** Aim of the exercise **
What do the lines say, reproduced word for word, from the first of the entries below through the line bearing "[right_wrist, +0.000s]"?
*** Data extracts Section Begins ***
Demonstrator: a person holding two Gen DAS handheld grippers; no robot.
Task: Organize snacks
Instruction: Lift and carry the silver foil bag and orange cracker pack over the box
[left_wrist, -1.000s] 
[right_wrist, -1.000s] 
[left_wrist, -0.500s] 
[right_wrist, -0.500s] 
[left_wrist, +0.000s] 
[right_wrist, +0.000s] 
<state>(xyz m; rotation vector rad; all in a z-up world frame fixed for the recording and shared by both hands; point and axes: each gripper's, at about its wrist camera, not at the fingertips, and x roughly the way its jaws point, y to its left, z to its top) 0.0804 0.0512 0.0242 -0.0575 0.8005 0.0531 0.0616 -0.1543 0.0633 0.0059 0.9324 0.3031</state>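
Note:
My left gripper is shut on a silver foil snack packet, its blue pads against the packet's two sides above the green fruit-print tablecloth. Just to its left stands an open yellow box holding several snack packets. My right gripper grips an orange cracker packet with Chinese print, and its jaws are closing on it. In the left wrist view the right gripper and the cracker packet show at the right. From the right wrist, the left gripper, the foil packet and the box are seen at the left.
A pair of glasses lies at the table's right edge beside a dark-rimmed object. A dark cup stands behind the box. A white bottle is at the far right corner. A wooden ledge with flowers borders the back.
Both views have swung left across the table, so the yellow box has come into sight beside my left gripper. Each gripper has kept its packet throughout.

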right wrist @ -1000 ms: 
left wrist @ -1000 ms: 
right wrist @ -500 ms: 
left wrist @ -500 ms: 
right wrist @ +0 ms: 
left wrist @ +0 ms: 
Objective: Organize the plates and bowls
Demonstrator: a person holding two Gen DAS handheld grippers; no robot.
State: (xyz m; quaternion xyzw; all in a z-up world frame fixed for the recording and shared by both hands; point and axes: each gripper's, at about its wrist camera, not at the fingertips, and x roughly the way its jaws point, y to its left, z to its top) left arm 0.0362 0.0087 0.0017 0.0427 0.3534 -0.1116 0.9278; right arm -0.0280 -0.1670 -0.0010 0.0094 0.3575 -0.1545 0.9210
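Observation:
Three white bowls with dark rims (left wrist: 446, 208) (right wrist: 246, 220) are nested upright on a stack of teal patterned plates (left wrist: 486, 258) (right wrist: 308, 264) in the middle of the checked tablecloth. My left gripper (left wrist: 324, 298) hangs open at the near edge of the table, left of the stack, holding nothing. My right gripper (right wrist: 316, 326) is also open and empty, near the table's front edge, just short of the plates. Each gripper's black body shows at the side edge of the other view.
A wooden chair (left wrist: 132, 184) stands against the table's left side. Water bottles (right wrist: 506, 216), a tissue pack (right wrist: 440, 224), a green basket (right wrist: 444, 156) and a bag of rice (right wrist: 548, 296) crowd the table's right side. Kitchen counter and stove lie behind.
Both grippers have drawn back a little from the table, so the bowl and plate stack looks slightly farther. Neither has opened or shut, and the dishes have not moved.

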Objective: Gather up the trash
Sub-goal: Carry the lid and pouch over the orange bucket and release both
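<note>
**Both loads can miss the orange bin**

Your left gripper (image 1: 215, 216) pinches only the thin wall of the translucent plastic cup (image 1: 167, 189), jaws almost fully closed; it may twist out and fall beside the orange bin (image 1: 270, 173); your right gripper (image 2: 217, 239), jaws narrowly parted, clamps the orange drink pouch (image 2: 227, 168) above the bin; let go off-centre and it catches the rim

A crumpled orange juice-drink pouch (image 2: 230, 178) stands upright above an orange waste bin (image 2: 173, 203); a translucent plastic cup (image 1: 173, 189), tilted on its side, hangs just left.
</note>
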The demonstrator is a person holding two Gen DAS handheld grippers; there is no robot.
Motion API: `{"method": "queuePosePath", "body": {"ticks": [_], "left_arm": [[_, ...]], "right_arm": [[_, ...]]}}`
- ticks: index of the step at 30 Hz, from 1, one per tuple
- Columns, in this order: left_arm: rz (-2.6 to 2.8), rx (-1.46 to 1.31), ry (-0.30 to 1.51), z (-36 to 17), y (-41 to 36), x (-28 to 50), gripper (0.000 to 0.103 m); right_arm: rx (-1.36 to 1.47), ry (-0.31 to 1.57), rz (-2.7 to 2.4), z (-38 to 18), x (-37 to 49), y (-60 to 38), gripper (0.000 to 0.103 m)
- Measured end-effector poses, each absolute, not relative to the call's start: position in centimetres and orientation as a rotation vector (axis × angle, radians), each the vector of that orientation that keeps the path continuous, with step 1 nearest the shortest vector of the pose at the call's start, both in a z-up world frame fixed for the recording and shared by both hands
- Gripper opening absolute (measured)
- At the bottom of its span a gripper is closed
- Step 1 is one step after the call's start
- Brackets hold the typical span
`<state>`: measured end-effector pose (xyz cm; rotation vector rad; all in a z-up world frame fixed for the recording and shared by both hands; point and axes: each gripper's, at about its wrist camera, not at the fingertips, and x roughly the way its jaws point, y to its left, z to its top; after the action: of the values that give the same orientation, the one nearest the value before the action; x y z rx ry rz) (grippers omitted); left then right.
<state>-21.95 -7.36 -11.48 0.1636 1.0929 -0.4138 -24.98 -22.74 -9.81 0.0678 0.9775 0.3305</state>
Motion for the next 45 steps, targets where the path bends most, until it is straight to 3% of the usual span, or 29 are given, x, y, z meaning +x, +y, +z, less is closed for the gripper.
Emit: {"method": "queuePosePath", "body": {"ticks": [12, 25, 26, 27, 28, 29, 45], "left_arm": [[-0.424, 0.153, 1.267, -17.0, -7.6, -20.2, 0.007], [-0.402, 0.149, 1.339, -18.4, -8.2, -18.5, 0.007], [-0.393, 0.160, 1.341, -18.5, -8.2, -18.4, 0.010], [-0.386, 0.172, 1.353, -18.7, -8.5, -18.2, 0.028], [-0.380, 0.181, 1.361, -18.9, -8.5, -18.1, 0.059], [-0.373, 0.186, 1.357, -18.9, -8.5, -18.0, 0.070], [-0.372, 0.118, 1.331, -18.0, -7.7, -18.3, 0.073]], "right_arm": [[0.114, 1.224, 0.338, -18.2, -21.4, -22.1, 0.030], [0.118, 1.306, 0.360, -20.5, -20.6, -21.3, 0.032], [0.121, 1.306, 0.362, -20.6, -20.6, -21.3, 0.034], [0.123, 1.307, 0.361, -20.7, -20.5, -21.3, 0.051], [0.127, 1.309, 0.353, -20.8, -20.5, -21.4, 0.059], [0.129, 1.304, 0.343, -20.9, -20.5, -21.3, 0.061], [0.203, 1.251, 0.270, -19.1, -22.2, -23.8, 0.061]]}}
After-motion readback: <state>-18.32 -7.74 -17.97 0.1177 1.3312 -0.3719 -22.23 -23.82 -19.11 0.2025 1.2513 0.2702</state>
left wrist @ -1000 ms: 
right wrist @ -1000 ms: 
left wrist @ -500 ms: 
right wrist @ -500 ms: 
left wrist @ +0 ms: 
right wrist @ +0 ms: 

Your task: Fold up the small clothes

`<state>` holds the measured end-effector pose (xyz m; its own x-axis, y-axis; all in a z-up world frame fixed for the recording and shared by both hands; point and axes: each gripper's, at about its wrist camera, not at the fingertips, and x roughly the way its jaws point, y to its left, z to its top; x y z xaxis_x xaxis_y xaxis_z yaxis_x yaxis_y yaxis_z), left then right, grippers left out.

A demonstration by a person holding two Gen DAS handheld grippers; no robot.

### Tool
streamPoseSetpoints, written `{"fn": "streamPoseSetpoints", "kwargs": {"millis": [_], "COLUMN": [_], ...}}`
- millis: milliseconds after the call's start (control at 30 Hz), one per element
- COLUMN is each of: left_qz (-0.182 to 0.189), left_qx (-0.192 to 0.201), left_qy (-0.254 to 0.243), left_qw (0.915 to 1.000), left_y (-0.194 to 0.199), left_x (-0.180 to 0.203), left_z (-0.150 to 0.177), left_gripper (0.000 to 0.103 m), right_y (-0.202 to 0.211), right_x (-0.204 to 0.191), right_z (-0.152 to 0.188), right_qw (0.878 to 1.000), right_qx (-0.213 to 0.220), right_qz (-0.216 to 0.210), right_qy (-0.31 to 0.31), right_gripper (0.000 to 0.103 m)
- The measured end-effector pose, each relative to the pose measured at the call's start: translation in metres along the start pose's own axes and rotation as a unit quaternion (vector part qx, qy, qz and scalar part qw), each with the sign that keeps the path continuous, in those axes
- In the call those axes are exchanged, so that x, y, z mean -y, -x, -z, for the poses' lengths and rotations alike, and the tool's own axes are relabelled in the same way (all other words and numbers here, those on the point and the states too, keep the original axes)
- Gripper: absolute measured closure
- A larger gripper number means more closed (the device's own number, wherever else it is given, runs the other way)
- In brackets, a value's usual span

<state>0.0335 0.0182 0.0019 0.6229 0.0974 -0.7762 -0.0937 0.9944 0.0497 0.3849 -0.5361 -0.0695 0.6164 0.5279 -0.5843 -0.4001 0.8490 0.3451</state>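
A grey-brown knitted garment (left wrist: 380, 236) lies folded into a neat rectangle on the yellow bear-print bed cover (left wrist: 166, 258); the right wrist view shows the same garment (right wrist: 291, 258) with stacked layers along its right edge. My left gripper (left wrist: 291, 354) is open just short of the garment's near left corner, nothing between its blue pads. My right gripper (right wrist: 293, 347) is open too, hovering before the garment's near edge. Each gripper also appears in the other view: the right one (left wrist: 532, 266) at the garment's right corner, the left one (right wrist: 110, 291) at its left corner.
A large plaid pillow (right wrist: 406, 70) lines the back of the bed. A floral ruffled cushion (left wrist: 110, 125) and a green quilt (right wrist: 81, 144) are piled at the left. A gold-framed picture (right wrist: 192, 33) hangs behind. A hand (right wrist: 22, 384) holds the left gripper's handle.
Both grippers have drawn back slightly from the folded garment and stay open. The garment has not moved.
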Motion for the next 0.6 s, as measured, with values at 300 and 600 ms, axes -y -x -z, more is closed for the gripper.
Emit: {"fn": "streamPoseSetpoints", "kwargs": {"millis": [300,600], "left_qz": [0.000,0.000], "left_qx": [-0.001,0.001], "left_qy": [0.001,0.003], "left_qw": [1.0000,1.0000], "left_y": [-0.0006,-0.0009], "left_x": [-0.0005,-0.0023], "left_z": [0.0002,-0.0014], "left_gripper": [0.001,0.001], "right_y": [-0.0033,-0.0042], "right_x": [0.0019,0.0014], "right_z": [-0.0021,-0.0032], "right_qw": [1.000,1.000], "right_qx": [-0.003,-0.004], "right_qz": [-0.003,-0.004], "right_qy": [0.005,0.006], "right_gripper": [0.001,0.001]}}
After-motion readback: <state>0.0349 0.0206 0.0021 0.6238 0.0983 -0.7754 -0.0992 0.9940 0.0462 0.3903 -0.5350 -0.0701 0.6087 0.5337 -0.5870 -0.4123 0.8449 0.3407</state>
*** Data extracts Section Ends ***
** Response box **
Demonstrator: a person holding two Gen DAS handheld grippers; no robot.
Task: Organize snacks
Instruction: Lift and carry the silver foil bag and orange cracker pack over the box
[left_wrist, -1.000s] 
[right_wrist, -1.000s] 
[left_wrist, -0.500s] 
[right_wrist, -0.500s] 
[left_wrist, +0.000s] 
[right_wrist, +0.000s] 

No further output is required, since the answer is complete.